Walter Simón Noris, premier secrétaire du Parti communiste de Cuba (PCC) à Camagüey, a déclenché une avalanche de critiques et de moqueries sur les réseaux sociaux après avoir affirmé que commencer l'année scolaire le 1er septembre constitue un « coup contre l'impérialisme ».
«Personne n'imagine dans l'ordre politique le coup que nous portons à l'Impérialisme en commençant les cours ce 1er septembre à #Camagüey», a écrit le dirigeant sur son profil de Facebook.
Noris a également affirmé que « toutes les ressources disponibles dans la province seront mises à la disposition de l'année scolaire » pour garantir la qualité de l'éducation.
La phrase a suscité de nombreuses réponses qui ont mis en contraste le discours politique avec les conditions dans lesquelles de nombreux enfants commenceront les cours.

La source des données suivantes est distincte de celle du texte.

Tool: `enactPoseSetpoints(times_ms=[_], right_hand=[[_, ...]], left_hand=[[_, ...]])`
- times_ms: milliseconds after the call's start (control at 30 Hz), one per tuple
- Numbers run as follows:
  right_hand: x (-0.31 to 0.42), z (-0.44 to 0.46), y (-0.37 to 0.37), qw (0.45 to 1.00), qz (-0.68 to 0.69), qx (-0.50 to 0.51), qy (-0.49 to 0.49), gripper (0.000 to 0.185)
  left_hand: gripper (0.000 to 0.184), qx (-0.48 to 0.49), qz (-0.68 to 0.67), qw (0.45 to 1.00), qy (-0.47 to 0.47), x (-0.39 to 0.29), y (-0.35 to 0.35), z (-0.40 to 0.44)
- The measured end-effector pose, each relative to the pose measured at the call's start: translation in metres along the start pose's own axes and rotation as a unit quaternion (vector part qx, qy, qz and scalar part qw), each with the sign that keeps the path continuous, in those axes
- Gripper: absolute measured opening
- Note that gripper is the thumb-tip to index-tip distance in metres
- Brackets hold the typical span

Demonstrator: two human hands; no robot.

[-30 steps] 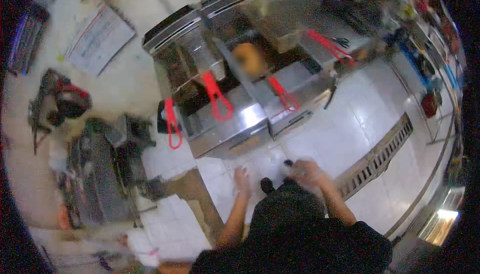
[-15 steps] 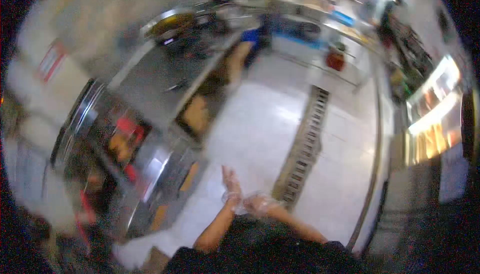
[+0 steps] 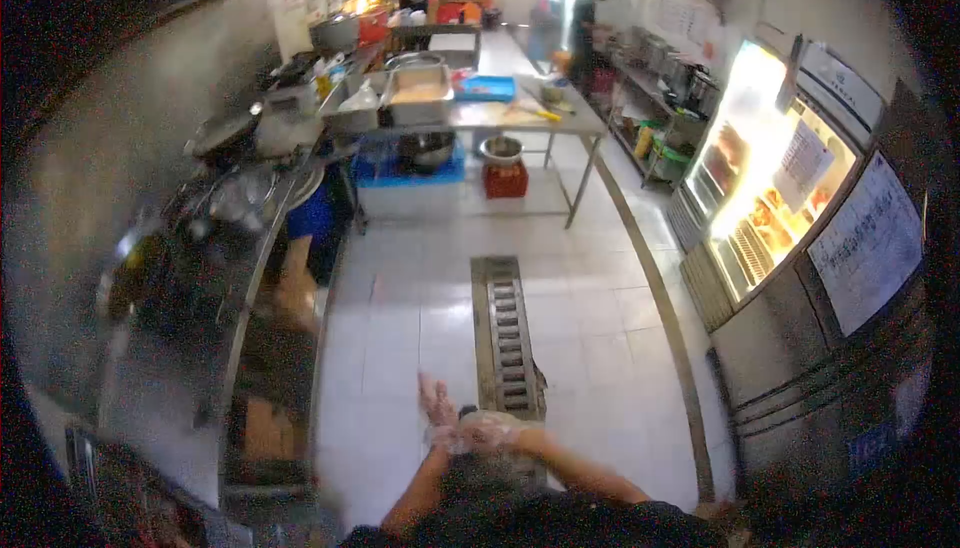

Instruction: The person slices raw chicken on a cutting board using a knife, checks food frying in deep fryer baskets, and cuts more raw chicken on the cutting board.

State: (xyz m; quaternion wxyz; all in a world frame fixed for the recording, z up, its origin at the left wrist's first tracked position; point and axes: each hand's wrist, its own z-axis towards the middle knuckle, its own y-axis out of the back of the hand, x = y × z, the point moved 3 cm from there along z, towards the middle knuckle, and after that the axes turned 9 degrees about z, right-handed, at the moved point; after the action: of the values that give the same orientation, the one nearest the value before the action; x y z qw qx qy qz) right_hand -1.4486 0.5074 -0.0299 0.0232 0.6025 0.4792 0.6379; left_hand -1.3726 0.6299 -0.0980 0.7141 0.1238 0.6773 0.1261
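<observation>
My left hand (image 3: 436,406) is in front of my body at the bottom of the head view, fingers stretched out and pointing forward. A clear plastic glove (image 3: 444,436) covers it and bunches at the wrist. My right hand (image 3: 490,431), also under thin clear plastic, reaches across to that wrist. Its fingers are bent at the glove's cuff, though their tips are blurred. Below both hands lies the white tiled floor with a slotted drain channel (image 3: 508,338).
Ahead stands a metal table (image 3: 575,120) with metal trays (image 3: 420,98) and a blue tray (image 3: 486,88). A red crate (image 3: 505,181) sits under it. A lit glass-door fridge (image 3: 765,173) lines the right, a work counter (image 3: 165,388) the left. A person (image 3: 583,33) stands far back.
The view has swung right and risen, bringing the table and fridge into clearer sight. My hands stay together, with the right one now closer against the left wrist.
</observation>
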Motion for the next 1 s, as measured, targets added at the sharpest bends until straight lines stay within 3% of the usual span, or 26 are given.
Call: enactPoseSetpoints(times_ms=[33,100,133,167,200,233,267,300,333,367,400,433,533,633,667,700,767,833,867,900,933,967,1000], right_hand=[[-0.021,0.013,0.027,0.999,0.014,-0.013,-0.038,0.052],[-0.040,0.024,0.082,0.991,0.051,-0.026,-0.124,0.049],[-0.042,0.020,0.129,0.988,0.027,0.023,-0.151,0.044],[-0.076,0.002,0.146,0.987,0.028,-0.136,-0.080,0.039],[-0.079,-0.014,0.176,0.961,0.109,-0.214,-0.139,0.042],[-0.096,-0.026,0.206,0.901,0.271,-0.247,-0.233,0.040],[-0.121,-0.043,0.224,0.805,0.426,-0.268,-0.314,0.039],[-0.218,-0.067,0.194,0.759,0.463,-0.369,-0.272,0.024],[-0.293,-0.090,0.167,0.872,0.198,-0.297,-0.334,0.017],[-0.366,-0.112,0.142,0.894,-0.092,-0.218,-0.380,0.011],[-0.335,-0.136,0.146,0.816,-0.192,-0.474,-0.269,0.009],[-0.417,-0.168,0.066,0.811,-0.113,-0.449,-0.359,0.024],[-0.446,-0.197,0.048,0.650,0.256,-0.449,-0.557,0.021],[-0.544,-0.203,0.052,0.763,0.112,-0.295,-0.564,0.029],[-0.562,-0.207,0.072,0.795,0.059,-0.249,-0.550,0.031],[-0.586,-0.203,0.102,0.822,0.005,-0.205,-0.531,0.032],[-0.625,-0.166,0.243,0.687,0.199,-0.348,-0.606,0.031],[-0.729,-0.114,0.347,0.822,0.034,-0.253,-0.509,0.041],[-0.701,-0.080,0.459,0.855,-0.017,-0.238,-0.460,0.043],[-0.718,-0.050,0.522,0.803,0.047,-0.348,-0.480,0.046],[-0.738,-0.015,0.594,0.845,-0.037,-0.271,-0.460,0.045],[-0.786,0.012,0.636,0.846,-0.060,-0.376,-0.373,0.047],[-0.764,0.044,0.715,0.826,0.002,-0.373,-0.423,0.047]], left_hand=[[0.064,0.029,0.034,0.999,-0.013,-0.006,-0.019,0.035],[0.060,0.074,-0.081,0.994,0.012,-0.016,-0.066,0.101],[0.059,0.094,-0.139,0.985,0.034,-0.024,-0.097,0.129],[0.057,0.111,-0.195,0.973,0.057,-0.034,-0.124,0.162],[0.056,0.126,-0.242,0.959,0.077,-0.045,-0.140,0.192],[0.055,0.141,-0.282,0.944,0.096,-0.059,-0.154,0.227],[0.055,0.162,-0.270,0.945,0.091,-0.079,-0.166,0.258],[0.055,0.184,-0.257,0.945,0.085,-0.104,-0.180,0.285],[0.055,0.206,-0.248,0.944,0.077,-0.118,-0.193,0.309],[0.052,0.198,-0.224,0.952,0.067,-0.121,-0.204,0.333],[0.049,0.190,-0.203,0.959,0.058,-0.123,-0.219,0.356],[0.047,0.178,-0.185,0.965,0.047,-0.126,-0.233,0.377],[0.044,0.150,-0.263,0.950,0.074,-0.026,-0.301,0.462],[0.038,0.122,-0.079,0.988,0.059,-0.045,-0.343,0.507],[0.037,0.116,-0.070,0.986,0.101,-0.042,-0.355,0.516],[0.036,0.111,-0.062,0.982,0.141,-0.046,-0.370,0.535],[0.034,0.101,-0.032,0.979,0.174,-0.049,-0.397,0.576],[0.033,0.094,-0.003,0.982,0.165,-0.061,-0.425,0.612],[0.031,0.122,0.118,0.981,0.090,-0.078,-0.434,0.628],[0.029,0.150,0.232,0.961,0.017,-0.111,-0.436,0.643],[0.027,0.147,0.220,0.964,0.021,-0.122,-0.453,0.662],[0.026,0.145,0.208,0.967,0.026,-0.133,-0.469,0.681],[0.025,0.108,0.074,0.986,0.106,-0.129,-0.485,0.701]])
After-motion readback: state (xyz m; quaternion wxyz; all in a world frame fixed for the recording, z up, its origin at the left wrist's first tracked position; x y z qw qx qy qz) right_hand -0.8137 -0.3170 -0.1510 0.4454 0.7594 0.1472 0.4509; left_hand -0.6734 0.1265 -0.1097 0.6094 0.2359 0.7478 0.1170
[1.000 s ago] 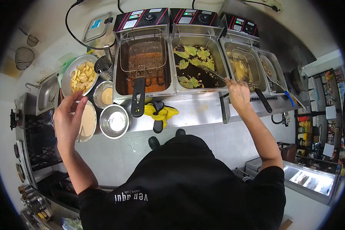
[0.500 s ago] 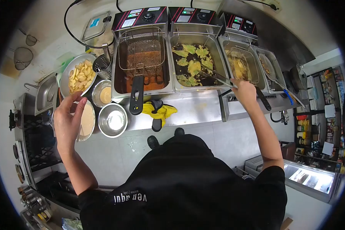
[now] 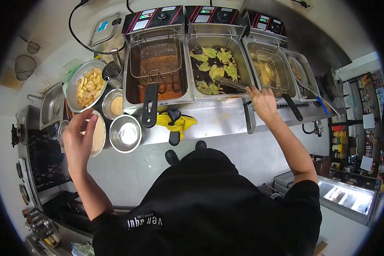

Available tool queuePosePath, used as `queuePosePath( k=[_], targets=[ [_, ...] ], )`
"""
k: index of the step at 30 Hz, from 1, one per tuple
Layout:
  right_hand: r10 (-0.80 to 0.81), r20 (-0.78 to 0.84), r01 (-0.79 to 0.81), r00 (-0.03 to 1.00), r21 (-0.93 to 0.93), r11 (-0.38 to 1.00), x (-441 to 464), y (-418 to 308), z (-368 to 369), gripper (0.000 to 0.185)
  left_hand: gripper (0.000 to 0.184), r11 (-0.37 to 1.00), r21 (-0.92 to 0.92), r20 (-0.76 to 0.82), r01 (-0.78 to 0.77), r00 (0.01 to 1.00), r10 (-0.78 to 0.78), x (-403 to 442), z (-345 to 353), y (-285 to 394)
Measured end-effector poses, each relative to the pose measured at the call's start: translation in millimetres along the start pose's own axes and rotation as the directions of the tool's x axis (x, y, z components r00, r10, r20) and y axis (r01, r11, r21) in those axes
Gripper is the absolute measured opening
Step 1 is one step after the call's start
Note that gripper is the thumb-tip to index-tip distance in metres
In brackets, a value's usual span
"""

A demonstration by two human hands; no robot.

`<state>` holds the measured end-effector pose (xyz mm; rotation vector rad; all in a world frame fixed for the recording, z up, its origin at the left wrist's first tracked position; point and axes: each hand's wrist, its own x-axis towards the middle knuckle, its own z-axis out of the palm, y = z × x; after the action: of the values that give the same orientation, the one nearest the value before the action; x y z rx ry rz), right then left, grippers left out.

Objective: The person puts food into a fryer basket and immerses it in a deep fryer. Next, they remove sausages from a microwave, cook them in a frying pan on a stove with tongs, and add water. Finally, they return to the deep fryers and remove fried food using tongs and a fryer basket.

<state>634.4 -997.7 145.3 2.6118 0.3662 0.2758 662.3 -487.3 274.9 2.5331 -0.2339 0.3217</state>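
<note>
From the head camera, the right hand [image 3: 262,101] is at the near edge of the middle fryer [image 3: 217,98], fingers bent round the end of metal tongs [image 3: 234,85]. The tongs slant left and away into the dark oil, their tips at one of several battered green leaves [image 3: 217,71]. Whether the tips grip that leaf, I cannot tell. The leaves lie spread through the middle fryer.

The left hand [image 3: 79,136] hangs over the left side of a bowl [image 3: 103,144] of pale batter [image 3: 98,134], thumb and fingers loosely curled with a gap between them, with nothing visible in its grasp. Beyond it is a large bowl [image 3: 74,81] of cut potatoes [image 3: 89,87]. To the right of the batter are a shiny metal bowl [image 3: 125,133] and, farther off, a small bowl of light brown sauce [image 3: 115,104].

The left fryer [image 3: 170,102] carries a wire basket [image 3: 153,59], its black handle [image 3: 149,106] pointing near. Yellow and black gloves [image 3: 177,123] lie on the metal counter [image 3: 219,119] to the right of that handle. The right fryer [image 3: 264,36] has another basket in it.
</note>
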Motion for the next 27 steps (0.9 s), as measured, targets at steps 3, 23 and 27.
queuePosePath(
  k=[3,23,27],
  targets=[
    [0.018,-0.02,-0.018,1.0,0.007,1.0,0.8,0.7,-0.3,0.04,0.023,0.999,-0.012,-0.018,-0.036,0.999,0.036,-0.9,1.1,-1.1],
    [0.079,-0.054,-0.075,0.995,0.073,0.995,-3.4,9.0,-5.2,0.037,0.022,0.999,-0.021,0.032,0.047,0.998,-0.047,-0.9,4.3,-1.6],
    [0.092,0.001,-0.092,0.996,0.043,0.995,6.7,-20.6,-1.5,0.038,0.021,0.999,-0.047,-0.018,-0.023,1.0,0.022,-4.9,18.3,-0.8]
  ],
)
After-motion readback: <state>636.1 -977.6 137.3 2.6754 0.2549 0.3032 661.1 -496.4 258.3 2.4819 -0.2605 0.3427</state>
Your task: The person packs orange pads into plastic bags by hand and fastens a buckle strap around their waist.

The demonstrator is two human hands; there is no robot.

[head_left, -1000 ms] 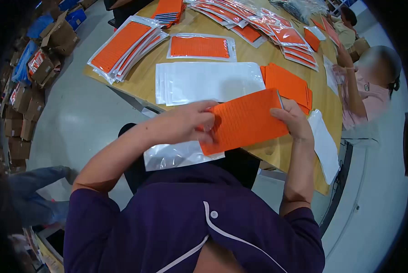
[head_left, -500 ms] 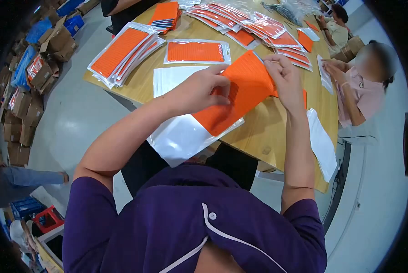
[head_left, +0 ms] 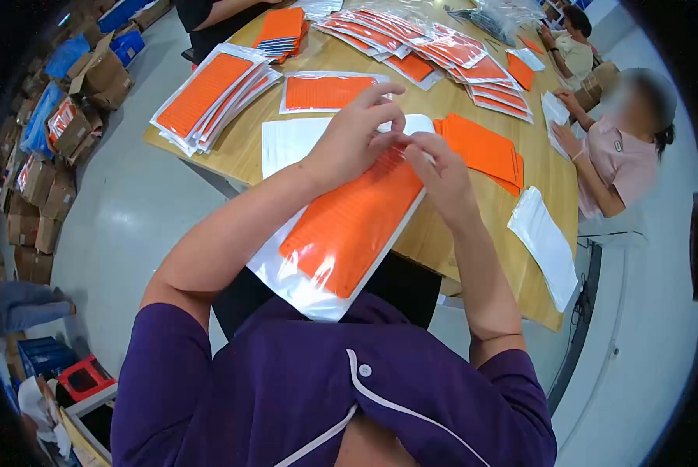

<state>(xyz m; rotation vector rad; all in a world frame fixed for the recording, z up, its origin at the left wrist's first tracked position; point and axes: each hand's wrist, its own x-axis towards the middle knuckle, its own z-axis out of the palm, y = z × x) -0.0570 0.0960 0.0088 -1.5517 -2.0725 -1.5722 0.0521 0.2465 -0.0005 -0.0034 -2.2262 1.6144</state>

«Tous les ressources, dit-il, c'est-à-dire, RIEN», a ironisé un utilisateur. Un autre a commenté : «Le premier jour de classe, les enfants n'auront probablement pas de verre de lait ni un morceau de pain pour le petit-déjeuner. En arrivant à l'école, il est fort probable qu'il n'y ait pas d'électricité.»
Les critiques ont également visé les coupures de courant, le manque d'eau, les problèmes liés aux uniformes et le coût élevé que représente l'achat de chaussures, de sacs à dos et de fournitures scolaires pour de nombreuses familles.
«À Nuevitas, ils n'ont toujours pas distribué les uniformes scolaires. Que faisons-nous ? Appelons-nous l'impérialisme pour qu'il fasse un don, puisque c'est à la mode ? C'est de là-bas que vient presque tout», a questionné un autre internaute.
Un cours qui commence en pleine crise
La polémique survient à quelques jours du début d'un cursus marqué par de graves carences. Le système éducatif cubain souffre d'un décalage d'au moins 24 000 enseignants, ce qui équivaut à 12,5 % des postes nécessaires.
Les difficultés concernant les uniformes scolaires persistent également. Pour le début de l'année scolaire, entre 2,2 et 2,3 millions de pièces ont été produites, alors qu'il en fallait 3,6 millions.
S'ajoute à cela la crise alimentaire. Selon des données du Programme mondial de l'alimentation, 48,5 % des enfants cubains âgés de six à onze ans ne reçoivent ni nourriture ni collation à l'école.
Les coupures de courant et le manque de carburant influenceront également les cours. L'année précédente a dû se terminer prématurément dans de nombreux établissements, et pour la nouvelle période, les universités commenceront avec des modalités hybrides ou à distance.
La situation a même conduit des mères cubaines à annoncer qu'elles ne feront pas aller leurs enfants à l'école s'il n'existe pas de conditions minimales d'électricité, d'eau, de nourriture et de repos.
Un des commentaires sur la publication de Noris résumait le contraste provoqué par sa phrase : « Lorsque les enfants pourront dormir confortablement, lorsqu'ils pourront manger sans limitations, lorsque les parents pourront leur acheter des chaussures, des sacs à dos et des fournitures sans dépendre de 'l'impérialisme', alors tu pourras parler avec supériorité ».
La polémique remet en question une rhétorique officielle qui présente comme des victoires politiques face aux États-Unis des actions quotidiennes qui devraient faire partie du fonctionnement de base du pays, tandis que les familles font face à des difficultés croissantes pour satisfaire les besoins les plus élémentaires de leurs enfants.